Giro Manoyan, a senior representative of the Armenian Revolutionary Federation (Dashnaktsutyun), a major party that was in governing coalitions from 2003-09, questioned the credibility of the U.S. claims.
Manoyan said the fact Washington never applied the sanctions threatened by Negroponte means that "there was probably no such thing."
Manoyan, whose party is now in opposition to the Sarkisian administration, suggested that Washington might have simply sought either to prevent any such transfer of weaponry from Armenia to Iran, and/or the right to inspect Armenian border facilities at will.
The U.S. Embassy in Yerevan, meanwhile, declined to comment on the content of the leaked document. The embassy reaffirmed the State Department's strong condemnation of this and other WikiLeaks documents. In a written statement, it also downplayed the significance of classified correspondence between Washington and U.S. diplomatic missions abroad.
"These cables are often preliminary and incomplete expressions of foreign policy, and they should not be seen as having standing on their own or as representing U.S. policy," the statement said.
A "background" note for U.S. diplomats in Yerevan that was attached to Negroponte's letter contends that Armenia "facilitated" Iran's purchase of rockets and machine guns in 2003. "In 2007, some of these weapons were recovered from two Shia militant attacks in which a United States soldier was killed and six others were injured in Iraq," it states without specifying the precise type and origin of the weapons.

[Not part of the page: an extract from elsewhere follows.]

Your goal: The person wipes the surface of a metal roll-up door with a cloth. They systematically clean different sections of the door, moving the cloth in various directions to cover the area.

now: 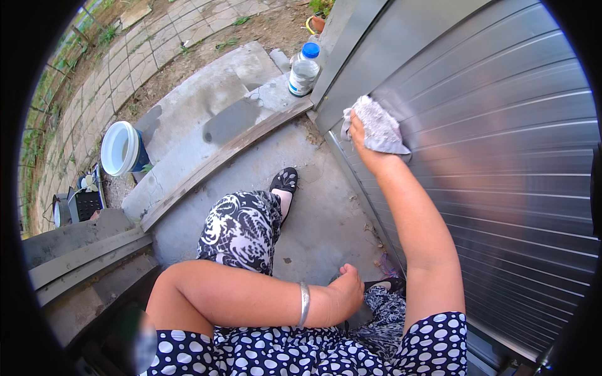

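Observation:
My right hand (pixel 364 139) holds a light grey, fluffy cleaning cloth (pixel 379 125) flat against the lower part of a ribbed silver metal door (pixel 495 144). Smeared marks show on the metal beside the cloth. My left arm, with a silver bracelet on the wrist, bends across my body. At my lap the left hand (pixel 347 293) is closed, and a dark grey piece (pixel 360 317) shows beneath it; I cannot make out what this is.
A clear bottle (pixel 305 70) with a blue cap stands on the step by the door frame. To the left is a white-lined blue bucket (pixel 123 149). A raised threshold (pixel 219 161) crosses the concrete floor. Paving lies beyond, and a black crate (pixel 86 203) sits at far left.

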The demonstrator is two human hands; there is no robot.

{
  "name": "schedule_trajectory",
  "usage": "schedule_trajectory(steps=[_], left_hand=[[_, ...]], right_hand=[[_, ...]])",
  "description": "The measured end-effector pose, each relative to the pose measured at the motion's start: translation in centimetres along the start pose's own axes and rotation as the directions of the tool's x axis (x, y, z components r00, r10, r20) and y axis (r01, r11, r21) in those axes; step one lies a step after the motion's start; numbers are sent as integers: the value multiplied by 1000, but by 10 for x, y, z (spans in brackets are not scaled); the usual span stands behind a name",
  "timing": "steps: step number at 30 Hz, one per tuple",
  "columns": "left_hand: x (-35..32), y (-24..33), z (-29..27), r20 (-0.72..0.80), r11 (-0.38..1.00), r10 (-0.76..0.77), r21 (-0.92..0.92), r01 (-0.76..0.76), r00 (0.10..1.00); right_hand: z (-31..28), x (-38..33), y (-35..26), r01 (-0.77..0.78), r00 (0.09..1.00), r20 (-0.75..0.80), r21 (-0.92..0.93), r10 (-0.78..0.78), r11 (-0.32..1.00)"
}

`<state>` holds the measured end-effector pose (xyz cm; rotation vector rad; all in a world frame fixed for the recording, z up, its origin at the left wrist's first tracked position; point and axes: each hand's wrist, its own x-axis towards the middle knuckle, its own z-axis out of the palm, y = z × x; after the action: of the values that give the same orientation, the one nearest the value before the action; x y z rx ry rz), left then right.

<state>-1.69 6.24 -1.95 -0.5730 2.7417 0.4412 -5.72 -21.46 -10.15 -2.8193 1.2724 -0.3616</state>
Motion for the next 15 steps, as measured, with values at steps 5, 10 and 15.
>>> schedule_trajectory(steps=[5, 10, 15], left_hand=[[-15, -15, -1, -61, 998, -55, 2, 56, 997], [-17, -24, -5, -74, 998, -61, -8, 61, 995], [-20, -27, -5, -95, 999, -53, 2, 53, 994]], right_hand=[[86, -10, -9, -182, 945, 273, -8, 178, 983], [149, -43, 12, -204, 943, 277, 41, 185, 978], [128, -60, 14, -258, 908, 352, 44, 226, 965]])
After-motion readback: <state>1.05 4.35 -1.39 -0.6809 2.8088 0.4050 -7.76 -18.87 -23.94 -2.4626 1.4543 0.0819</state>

The 2008 document adds that the State Department plans to send a team of officials to Yerevan who will present additional proof of the arms transfer and "make it unreasonable for Sarkisian to continue his denials." It says "high-ranking Armenian officials" were directly involved in the deal but does not name any of them.
Sarkisian then the defense minister, met at least four times with the Iranian ambassador to Yerevan between March 2002 and July 2003.

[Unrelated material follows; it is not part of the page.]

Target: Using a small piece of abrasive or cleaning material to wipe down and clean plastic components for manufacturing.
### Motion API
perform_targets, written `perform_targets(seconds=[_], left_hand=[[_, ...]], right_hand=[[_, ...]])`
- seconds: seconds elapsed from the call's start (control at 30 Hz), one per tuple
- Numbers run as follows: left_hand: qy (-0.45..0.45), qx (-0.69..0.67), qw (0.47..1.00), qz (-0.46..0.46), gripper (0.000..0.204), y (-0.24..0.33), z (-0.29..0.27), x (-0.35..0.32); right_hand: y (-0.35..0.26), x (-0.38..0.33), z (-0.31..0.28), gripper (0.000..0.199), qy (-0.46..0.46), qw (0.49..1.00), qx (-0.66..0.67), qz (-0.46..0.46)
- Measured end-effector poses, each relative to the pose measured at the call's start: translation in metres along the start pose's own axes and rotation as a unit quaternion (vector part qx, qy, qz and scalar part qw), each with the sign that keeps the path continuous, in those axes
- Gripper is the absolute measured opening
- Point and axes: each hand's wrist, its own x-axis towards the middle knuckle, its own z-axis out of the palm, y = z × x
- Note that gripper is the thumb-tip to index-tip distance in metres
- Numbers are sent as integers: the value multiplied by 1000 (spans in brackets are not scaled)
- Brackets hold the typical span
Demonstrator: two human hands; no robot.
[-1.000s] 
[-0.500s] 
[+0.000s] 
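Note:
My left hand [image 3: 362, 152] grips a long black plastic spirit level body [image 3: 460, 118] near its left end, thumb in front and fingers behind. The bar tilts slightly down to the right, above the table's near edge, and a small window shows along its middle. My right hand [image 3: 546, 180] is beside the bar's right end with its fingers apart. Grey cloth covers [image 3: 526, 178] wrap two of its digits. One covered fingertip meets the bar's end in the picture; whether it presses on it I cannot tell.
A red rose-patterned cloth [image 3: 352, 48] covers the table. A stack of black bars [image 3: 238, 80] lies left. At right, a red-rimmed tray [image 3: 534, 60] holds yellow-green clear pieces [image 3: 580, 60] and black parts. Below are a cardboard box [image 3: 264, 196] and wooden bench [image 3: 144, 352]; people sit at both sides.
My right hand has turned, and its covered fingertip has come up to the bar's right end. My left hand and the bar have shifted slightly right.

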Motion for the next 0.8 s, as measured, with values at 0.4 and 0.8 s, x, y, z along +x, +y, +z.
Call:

Defense and security are arguably the least advanced component of Armenia's close relationship with neighboring Iran, which has centered on economic cooperation and, in particular, joint energy projects. U.S. officials have occasionally indicated Washington's unease over Armenian-Iranian ties, warning that they might run counter to international sanctions imposed on Tehran over its controversial nuclear program.

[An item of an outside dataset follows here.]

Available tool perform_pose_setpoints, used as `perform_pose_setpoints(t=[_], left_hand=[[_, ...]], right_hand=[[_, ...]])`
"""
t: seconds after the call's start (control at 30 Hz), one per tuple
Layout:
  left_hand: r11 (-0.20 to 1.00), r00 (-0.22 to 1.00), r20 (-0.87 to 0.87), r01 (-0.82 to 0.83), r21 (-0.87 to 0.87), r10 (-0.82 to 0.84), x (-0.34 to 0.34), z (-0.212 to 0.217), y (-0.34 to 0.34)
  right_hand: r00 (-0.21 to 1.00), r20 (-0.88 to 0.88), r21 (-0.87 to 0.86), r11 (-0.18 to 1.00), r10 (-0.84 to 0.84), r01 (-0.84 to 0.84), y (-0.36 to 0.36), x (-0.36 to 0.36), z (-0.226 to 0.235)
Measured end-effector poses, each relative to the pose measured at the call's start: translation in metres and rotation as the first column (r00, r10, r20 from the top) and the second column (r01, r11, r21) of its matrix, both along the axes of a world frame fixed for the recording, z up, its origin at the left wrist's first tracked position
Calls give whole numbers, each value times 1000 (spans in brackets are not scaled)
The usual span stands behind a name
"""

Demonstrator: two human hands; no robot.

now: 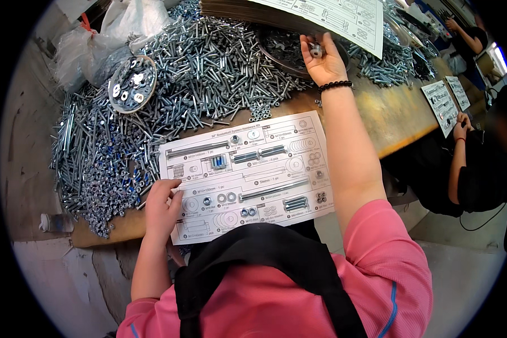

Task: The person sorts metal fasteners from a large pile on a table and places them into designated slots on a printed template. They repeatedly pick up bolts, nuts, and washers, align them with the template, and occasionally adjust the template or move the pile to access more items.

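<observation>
A white printed parts sheet (248,176) lies at the table's front edge, with bolts, nuts and washers placed on its drawings. At its left edge my left hand (162,207) has its fingers bent and pinches the margin. My right hand (325,63) is stretched far forward, palm up, above a dark round tray (276,53) of flat black pieces. Its fingers are curled around a few small grey metal washers (316,50), partly hidden by them. A long bolt (273,190) and several short bolts (296,203) rest on the sheet.
A large heap of bolts (208,67) covers the table behind the sheet, with loose nuts (118,180) at left. A clear bowl of washers (132,84) sits on the heap. A stack of printed sheets (332,19) overhangs the dark tray. Another person's hand (463,121) is at right.
</observation>
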State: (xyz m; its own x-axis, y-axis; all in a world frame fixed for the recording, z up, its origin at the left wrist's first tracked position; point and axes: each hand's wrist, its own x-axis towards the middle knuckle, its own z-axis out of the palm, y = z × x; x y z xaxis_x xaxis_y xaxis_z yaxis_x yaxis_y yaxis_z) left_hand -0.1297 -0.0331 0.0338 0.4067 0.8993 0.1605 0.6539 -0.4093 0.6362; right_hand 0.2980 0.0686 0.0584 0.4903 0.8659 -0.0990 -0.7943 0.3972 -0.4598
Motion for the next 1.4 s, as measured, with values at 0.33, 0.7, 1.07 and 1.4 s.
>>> perform_pose_setpoints(t=[0.33, 0.7, 1.07, 1.4], left_hand=[[994, 996, 12, 89, 56, -90, 11, 9, -2], [927, 921, 132, 351, 130, -367, 89, 25, -10], [974, 967, 130, 224, -13, -221, 78, 12, -5], [840, 914, 95, 316, 441, -393, 77, 26, -2]], right_hand=[[878, -479, 37, 998, -18, 41, -29, -53, -9], [790, -416, -105, 840, 449, -533, -136, -215, -43], [835, -265, -47, 858, 483, -512, -152, -242, -48], [780, 266, -210, 824, 566, -526, -163, -208, -19]])
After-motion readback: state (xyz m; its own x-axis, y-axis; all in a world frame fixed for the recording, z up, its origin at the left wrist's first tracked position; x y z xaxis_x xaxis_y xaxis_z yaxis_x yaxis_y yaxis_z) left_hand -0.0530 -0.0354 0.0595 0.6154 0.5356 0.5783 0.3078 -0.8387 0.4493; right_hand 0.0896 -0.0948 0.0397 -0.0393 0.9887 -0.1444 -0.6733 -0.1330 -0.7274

Yerevan was unhappy May 2002 when the U.S. State Department blacklisted an Armenian businessman who had allegedly sold biochemical equipment to an Iranian-linked company registered in the United Arab Emirates. The equipment was dismantled from a Soviet-era Armenian factory that used to grow special bacteria for the production of lysine, an amino acid added to animal fodder. Scientists say the bacteria could also generate other biochemical substances.
The embarrassing affair prompted the Kocharian government to tighten export controls on its main border crossings. The United States had begun helping it prevent the trafficking of weapons of mass destruction even before the scandal.
In the past decade, Armenian border guard and customs services have been supplied with various U.S.-made equipment such as radio-communication systems, border sensors, metal detectors, cargo-truck scales, and X-ray units. The supplies are part of the U.S. government's Export Control and Related Border Security Assistance Program (EXBS) that has been implemented in dozens of countries.